Trust & Security

Responsible AI

AI that works for your business. Built with accountability.

Complexio builds enterprise AI for operational intelligence. Our AI governance framework ensures that every system we deploy is transparent, proportionate, and aligned with European regulatory standards.

Guiding principles for trustworthy AI.

  1. Transparency — users always know when they are interacting with AI, and can understand how outputs are generated.
  2. Proportionality — AI is applied only where it adds genuine business value, with safeguards proportionate to the risk.
  3. Human Oversight — critical decisions are supported, not replaced, by AI. Human review is always available.
  4. Anti-Surveillance — we do not build systems designed to monitor, profile, or score individual employees.
  5. No Training on Customer Data — customer data is never used to train or fine-tune foundation models. Your data improves your results — not our models.

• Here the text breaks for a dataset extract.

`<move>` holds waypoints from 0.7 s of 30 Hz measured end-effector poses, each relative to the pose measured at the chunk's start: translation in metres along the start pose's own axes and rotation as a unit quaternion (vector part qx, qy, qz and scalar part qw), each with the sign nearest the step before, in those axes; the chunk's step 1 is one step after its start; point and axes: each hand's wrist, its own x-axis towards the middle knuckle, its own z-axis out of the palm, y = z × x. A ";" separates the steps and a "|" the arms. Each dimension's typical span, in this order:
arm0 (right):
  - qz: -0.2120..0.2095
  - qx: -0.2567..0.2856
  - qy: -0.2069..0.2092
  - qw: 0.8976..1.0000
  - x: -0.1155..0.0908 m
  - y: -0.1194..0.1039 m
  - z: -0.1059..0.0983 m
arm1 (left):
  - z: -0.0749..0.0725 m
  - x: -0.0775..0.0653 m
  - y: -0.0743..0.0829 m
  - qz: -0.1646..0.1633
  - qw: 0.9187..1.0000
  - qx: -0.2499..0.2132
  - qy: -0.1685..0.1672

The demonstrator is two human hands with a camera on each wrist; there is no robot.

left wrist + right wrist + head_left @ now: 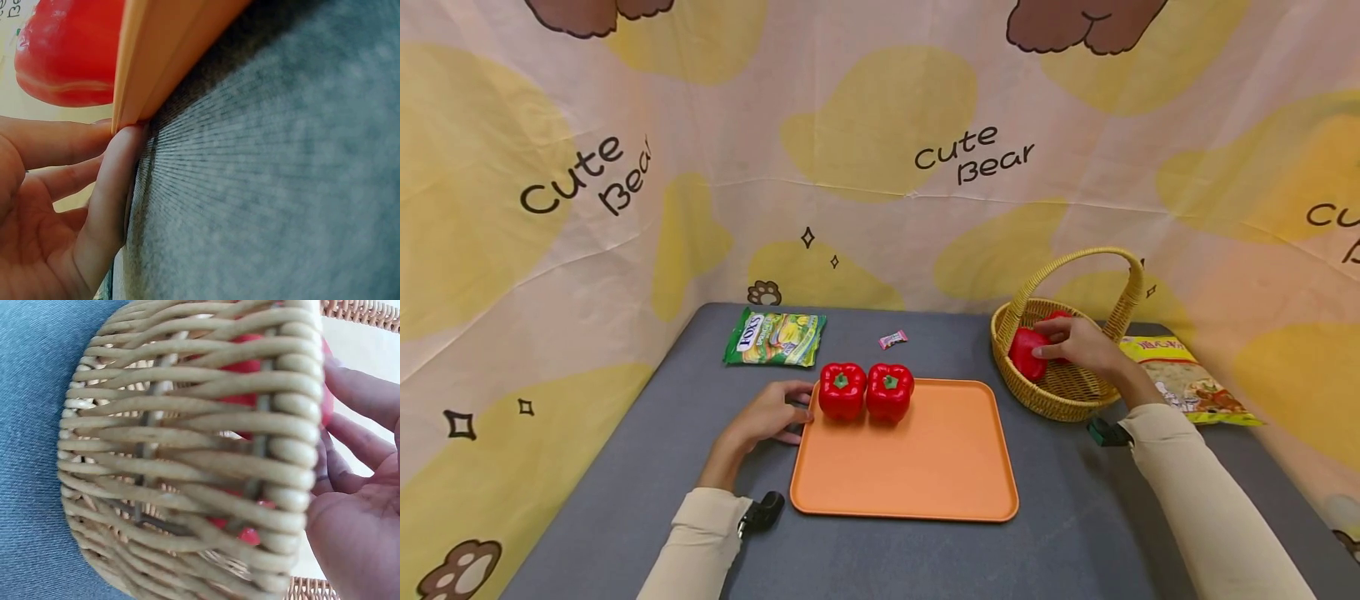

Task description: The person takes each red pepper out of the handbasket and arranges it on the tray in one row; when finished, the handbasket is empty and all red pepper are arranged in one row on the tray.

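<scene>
Two red bell peppers (842,392) with green stems stand side by side at the upper left of an orange tray (940,450). My left hand (769,412) holds the tray's left rim, its thumb and fingertips right at the edge in the left wrist view. Inside a wicker basket (1052,407) to the right, my right hand (1086,346) grips another red bell pepper (1027,354) with thumb and fingers. More red (1058,316) shows behind that hand in the basket. Through the weave in the right wrist view, red patches (249,535) appear, mostly hidden.
A green Fox's candy bag (775,337) lies at the back left, and a small pink wrapped candy (892,339) behind the tray. Right of the basket rests a yellow food packet (1187,379). The basket's tall handle (1078,254) arches over it. A patterned cloth hangs behind the table.
</scene>
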 end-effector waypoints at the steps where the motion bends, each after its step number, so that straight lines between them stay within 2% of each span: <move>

Aligned with Europe’s AI regulation.

  • All AI systems within Complexio have been assessed against the EU AI Act risk classification framework.
  • Where our systems fall within regulated risk categories, we implement the corresponding transparency, documentation, and oversight obligations.
  • Transparency obligations are met through clear user-facing disclosures and system documentation.
  • We maintain up-to-date technical documentation and conformity records for all AI components.
  • Our AI governance framework is reviewed annually and updated to reflect regulatory developments.

How our AI models handle your data.

Enterprise Automator

  • Uses customer-hosted AI models running entirely within the customer’s own infrastructure.
  • No data is sent to external AI providers during processing.
  • Model selection and configuration are controlled by the customer.

Stevie (Interactive AI)

  • Uses a leading foundation model via secure API integration within the customer's cloud environment.
  • The model provider's commercial terms confirm that API inputs and outputs are not used for training.
  • Prompt and response data is not retained beyond the immediate API transaction.

Safeguards

  • AI interactions are logged for audit and review, with logs available to customers on request.
  • Output controls are designed to detect and redact personal or sensitive data before it reaches the user.
  • Customers can review and configure the behaviour of AI components through administrative controls.

Privacy built into the AI pipeline.

Every AI response passes through an output sanitisation pipeline designed to minimise the risk of personal data surfacing in responses:

  1. Deterministic rules — pattern-based detection and redaction of known PII formats (emails, phone numbers, national IDs).
  2. LLM-based rewriting — a secondary AI pass reviews and rewrites responses to remove any residual personal or sensitive information.
  3. Regex validation — a final rule-based sweep catches any remaining patterns that match known PII structures.